Herodes wollte den Sohn Gottes selbst in eine ungeheure Niedermetzelung der Kinder verwickeln; Bethlehem hörte das Jammern der Mütter; das Blut der Neugeborenen floß auf den Straßen des Städtchens und auf den Wegen seiner Umgebung. Aber alles Mühen des Tyrannen berührte den Emmanuel gar nicht. Seine ganze Grausamkeit vermochte nur dem himmlischen Märtyrerheere eine zahlreiche Schar Neugeworbener zuzuführen. Diesen Kindern gebührt die ausgezeichnete Ehre, für den Heiland der Welt geopfert worden zu sein; aber schon der Augenblick, der ihrem Opfertod folgte, offenbarte ihnen ungeahnte Wonnen, Freuden, unendlich erhaben über der Lust der Welt, auf welcher sie wandelten, ohne sie zu erkennen. Reich an Barmherzigkeit, hat Gott von ihnen nur ein minutenlanges Leid verlangt und dann erwachten sie im Schoße Abrahams, jeder weiteren Prüfung ledig, rein von jedem irdischen Schmutz, zum Triumph berufen dem Krieger gleich, der sein Leben für seinen Feldherrn dahin gegeben.

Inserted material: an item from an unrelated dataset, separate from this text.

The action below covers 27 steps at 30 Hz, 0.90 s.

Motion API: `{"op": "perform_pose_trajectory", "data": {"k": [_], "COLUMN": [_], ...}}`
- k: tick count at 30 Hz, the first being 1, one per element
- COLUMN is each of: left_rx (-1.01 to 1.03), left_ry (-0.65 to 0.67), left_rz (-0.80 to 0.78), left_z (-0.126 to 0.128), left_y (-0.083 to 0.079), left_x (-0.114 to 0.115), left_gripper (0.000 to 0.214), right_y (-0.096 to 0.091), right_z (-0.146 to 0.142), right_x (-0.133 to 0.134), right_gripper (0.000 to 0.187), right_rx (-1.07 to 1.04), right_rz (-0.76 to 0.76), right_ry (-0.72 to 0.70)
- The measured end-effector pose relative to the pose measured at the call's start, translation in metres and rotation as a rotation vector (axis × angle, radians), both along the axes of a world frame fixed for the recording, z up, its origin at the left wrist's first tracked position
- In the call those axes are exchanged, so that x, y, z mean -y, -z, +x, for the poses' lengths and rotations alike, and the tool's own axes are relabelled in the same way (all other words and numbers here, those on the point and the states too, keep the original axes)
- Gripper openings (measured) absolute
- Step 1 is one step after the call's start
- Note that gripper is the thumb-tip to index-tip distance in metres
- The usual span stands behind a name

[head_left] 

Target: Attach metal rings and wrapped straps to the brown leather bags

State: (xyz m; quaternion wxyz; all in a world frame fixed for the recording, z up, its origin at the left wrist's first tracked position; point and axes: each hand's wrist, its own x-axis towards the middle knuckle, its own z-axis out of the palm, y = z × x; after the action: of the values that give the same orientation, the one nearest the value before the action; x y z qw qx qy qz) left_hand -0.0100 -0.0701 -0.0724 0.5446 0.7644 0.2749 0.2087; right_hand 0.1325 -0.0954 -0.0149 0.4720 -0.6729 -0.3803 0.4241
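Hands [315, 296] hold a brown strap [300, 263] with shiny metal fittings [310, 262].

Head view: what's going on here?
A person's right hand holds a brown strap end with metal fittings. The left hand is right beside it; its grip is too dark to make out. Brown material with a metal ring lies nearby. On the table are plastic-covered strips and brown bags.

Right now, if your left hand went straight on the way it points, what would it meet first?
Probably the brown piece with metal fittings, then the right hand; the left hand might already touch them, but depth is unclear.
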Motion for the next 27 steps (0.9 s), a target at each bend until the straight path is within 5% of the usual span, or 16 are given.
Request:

Ihr Tod ist also ein Martyrium, und deshalb ehrt sie die Kirche mit dem schönen Namen Märtyrer-Blüten, der so recht ihrem zarten Alter und ihrer Unschuld entspricht. Sie haben daher ein Recht, an der Seite der beiden bereits gefeierten tapferen Kämpen Christi im Kirchenjahr zu erscheinen. Der heilige Bernhard erklärt in seiner Rede über dies Fest den Zusammenhang dieser drei Feiertage: „In dem heiligen Stephanus bemerken wir die Tatsache samt dem Willen des Märtyrertums; in dem heiligen Johannes finden wir nur den Willen; in den unschuldigen Kindlein nur die Tatsache des Martyriums. Aber wer möchte trotzdem daran zweifeln, daß diese Kinder die Märtyrerkrone erlangt haben? Fragt ihr nach ihren Verdiensten? Fragt doch eher den Herodes um das Verbrechen, wofür sie den Tod erleiden mussten! Soll die Güte Christi hinter der Grausamkeit des Herodes zurück stehen? Dieser gottlose König konnte die unschuldigen Kindlein töten; und Christus sollte diejenigen nicht krönen können, die seinetwillen gestorben sind?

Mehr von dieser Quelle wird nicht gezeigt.